What is expected: Read the data and repeat all of it exactly.

--- Data block ---

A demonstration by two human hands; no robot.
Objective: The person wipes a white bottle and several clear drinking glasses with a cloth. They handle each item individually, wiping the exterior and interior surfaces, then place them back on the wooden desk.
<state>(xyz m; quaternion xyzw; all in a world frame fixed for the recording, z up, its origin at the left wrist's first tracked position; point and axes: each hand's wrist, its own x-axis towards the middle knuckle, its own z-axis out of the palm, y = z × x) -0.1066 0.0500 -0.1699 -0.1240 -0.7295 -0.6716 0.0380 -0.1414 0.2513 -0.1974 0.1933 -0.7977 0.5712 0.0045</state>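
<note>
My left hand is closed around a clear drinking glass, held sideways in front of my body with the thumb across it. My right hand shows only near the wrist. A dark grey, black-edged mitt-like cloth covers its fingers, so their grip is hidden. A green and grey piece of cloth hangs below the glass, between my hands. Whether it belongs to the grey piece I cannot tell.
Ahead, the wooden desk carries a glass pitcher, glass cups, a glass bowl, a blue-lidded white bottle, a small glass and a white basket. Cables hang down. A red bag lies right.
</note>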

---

Answer box:
A demonstration by two human hands; no robot.
Objective: The person wipes a white bottle and several clear drinking glasses with a cloth. They handle each item individually, wiping the exterior and interior surfaces, then place them back on the wooden desk.
<state>(xyz m; quaternion xyzw; all in a world frame fixed for the recording, z up, its origin at the left wrist's first tracked position; point and axes: each hand's wrist, its own x-axis towards the middle knuckle, its own z-axis out of the palm, y = z × x) -0.1066 0.0500 -0.1699 -0.1240 -0.7295 -0.6716 0.0380 -0.1414 0.2513 -0.1974 0.1933 -0.7977 0.5712 0.0045</state>
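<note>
My left hand is closed around a clear drinking glass, held sideways in front of my body with the thumb across it. My right hand shows only near the wrist. A dark grey, black-edged mitt-like cloth covers its fingers, so their grip is hidden. A green and grey piece of cloth hangs below the glass, between my hands. Whether it belongs to the grey piece I cannot tell.
Ahead, the wooden desk carries a glass pitcher, glass cups, a glass bowl, a blue-lidded white bottle, a small glass and a white basket. Cables hang down. A red bag lies right.
</note>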

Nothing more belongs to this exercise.